### INSTRUCTIONS FOR THE TASK
Write the listing out again word for word, excluding any pictures.

※ ※ ※

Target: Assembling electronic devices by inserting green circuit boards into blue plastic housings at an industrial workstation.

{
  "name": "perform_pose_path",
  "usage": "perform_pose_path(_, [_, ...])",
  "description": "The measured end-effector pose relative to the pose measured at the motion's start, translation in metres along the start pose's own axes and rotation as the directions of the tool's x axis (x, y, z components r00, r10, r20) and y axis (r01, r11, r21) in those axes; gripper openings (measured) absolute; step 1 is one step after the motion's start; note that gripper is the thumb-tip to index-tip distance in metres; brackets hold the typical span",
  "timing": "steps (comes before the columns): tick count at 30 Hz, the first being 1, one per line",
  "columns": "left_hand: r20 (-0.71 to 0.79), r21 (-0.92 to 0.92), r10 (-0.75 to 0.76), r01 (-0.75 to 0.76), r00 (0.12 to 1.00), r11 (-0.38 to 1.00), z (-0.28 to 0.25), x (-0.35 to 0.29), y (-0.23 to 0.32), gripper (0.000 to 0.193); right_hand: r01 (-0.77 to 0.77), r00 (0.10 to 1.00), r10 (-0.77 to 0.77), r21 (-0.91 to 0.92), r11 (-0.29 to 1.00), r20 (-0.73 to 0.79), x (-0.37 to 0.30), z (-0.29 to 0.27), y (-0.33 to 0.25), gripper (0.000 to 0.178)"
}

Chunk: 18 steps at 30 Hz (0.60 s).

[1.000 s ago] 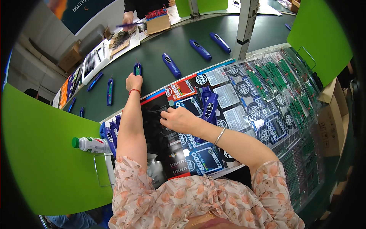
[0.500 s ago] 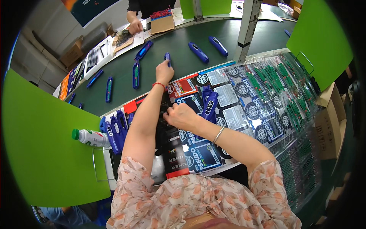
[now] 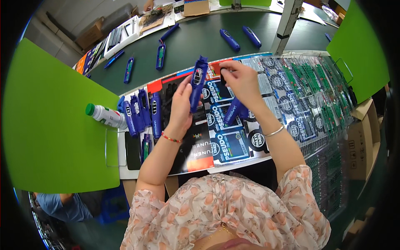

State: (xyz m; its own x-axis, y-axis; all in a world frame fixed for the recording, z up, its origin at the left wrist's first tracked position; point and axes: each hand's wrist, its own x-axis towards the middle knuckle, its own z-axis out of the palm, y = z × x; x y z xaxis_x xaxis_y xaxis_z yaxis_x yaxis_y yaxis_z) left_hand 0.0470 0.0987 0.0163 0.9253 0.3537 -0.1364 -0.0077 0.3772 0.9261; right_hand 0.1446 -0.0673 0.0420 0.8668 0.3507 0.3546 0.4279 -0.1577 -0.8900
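My left hand [image 3: 182,102] is closed around a long blue plastic casing [image 3: 198,79], held up at a slant with its dark oval slots facing me. To its right, my right hand [image 3: 246,81] pinches a small black part [image 3: 223,76], apart from the casing; its exact kind is unclear. Below the right wrist lies another blue casing [image 3: 233,111], partly hidden by shadow and overlap. Small black parts [image 3: 168,93] lie on the dark sheet behind my left hand. Several blue casings [image 3: 156,116] lie side by side left of my left forearm.
Green circuit boards [image 3: 304,77] lie in clear trays at right. Beyond the worktop, a green belt [image 3: 187,46] carries several blue casings. Bright green panels [image 3: 62,125] flank me. A white bottle [image 3: 107,116] lies by the left one; a metal post [image 3: 287,27] rises behind.
My left hand has come back from the green belt, bringing the blue casing. My right hand has moved from the black parts to the right, now pinching a black part. The view has shifted.
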Motion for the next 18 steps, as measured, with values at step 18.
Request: perform_pose_path(18, [0.228, -0.186, -0.099, 0.143, 0.969, 0.972, 0.033, -0.056, -0.05, 0.044, 0.128, 0.978, -0.171, -0.302, 0.945, -0.122, -0.063, -0.017, -0.002, 0.019])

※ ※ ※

### EXERCISE RESPONSE
Target: Assembling electronic devices by inserting green circuit boards into blue plastic housings at an industrial workstation.

{
  "name": "perform_pose_path",
  "usage": "perform_pose_path(_, [_, ...])",
  "description": "The measured end-effector pose relative to the pose measured at the motion's start, translation in metres along the start pose's own axes and rotation as the directions of the tool's x axis (x, y, z components r00, r10, r20) and y axis (r01, r11, r21) in those axes; gripper openings (measured) absolute; step 1 is one step after the motion's start; note that gripper is the thumb-tip to index-tip distance in metres; brackets hold the typical span",
  "timing": "steps (comes before the columns): tick count at 30 Hz, the first being 1, one per line",
  "columns": "left_hand: r20 (-0.71 to 0.79), r21 (-0.92 to 0.92), r10 (-0.75 to 0.76), r01 (-0.75 to 0.76), r00 (0.12 to 1.00), r11 (-0.38 to 1.00), z (-0.28 to 0.25), x (-0.35 to 0.29), y (-0.23 to 0.32), gripper (0.000 to 0.193); right_hand: r01 (-0.77 to 0.77), r00 (0.10 to 1.00), r10 (-0.77 to 0.77), r21 (-0.91 to 0.92), r11 (-0.29 to 1.00), r20 (-0.73 to 0.79), x (-0.37 to 0.30), z (-0.29 to 0.27), y (-0.33 to 0.25), gripper (0.000 to 0.178)"
}

Chunk: 18 steps at 30 Hz (0.60 s).

[1.000 s ago] 
[0.500 s ago] 
[now] 

State: (xyz m; its own x-axis, y-axis; all in a world frame fixed for the recording, z up, its origin at the left wrist's first tracked position; point and axes: each hand's wrist, its own x-axis towards the middle knuckle, its own z-axis out of the palm, y = z × x; x y z xaxis_x xaxis_y xaxis_z yaxis_x yaxis_y yaxis_z) left_hand 0.0470 0.0987 0.0163 0.9253 0.3537 -0.1364 -0.0077 0.3772 0.9261; right_hand 0.1446 -0.0673 0.0420 0.8668 0.3507 0.3546 0.4279 -0.1577 -0.8900
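My left hand [image 3: 182,102] is closed around a long blue plastic casing [image 3: 198,79], held up at a slant with its dark oval slots facing me. To its right, my right hand [image 3: 246,81] pinches a small black part [image 3: 223,76], apart from the casing; its exact kind is unclear. Below the right wrist lies another blue casing [image 3: 233,111], partly hidden by shadow and overlap. Small black parts [image 3: 168,93] lie on the dark sheet behind my left hand. Several blue casings [image 3: 156,116] lie side by side left of my left forearm.
Green circuit boards [image 3: 304,77] lie in clear trays at right. Beyond the worktop, a green belt [image 3: 187,46] carries several blue casings. Bright green panels [image 3: 62,125] flank me. A white bottle [image 3: 107,116] lies by the left one; a metal post [image 3: 287,27] rises behind.
My left hand has come back from the green belt, bringing the blue casing. My right hand has moved from the black parts to the right, now pinching a black part. The view has shifted.
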Motion for the next 18 steps, as measured, with values at step 18.
Request: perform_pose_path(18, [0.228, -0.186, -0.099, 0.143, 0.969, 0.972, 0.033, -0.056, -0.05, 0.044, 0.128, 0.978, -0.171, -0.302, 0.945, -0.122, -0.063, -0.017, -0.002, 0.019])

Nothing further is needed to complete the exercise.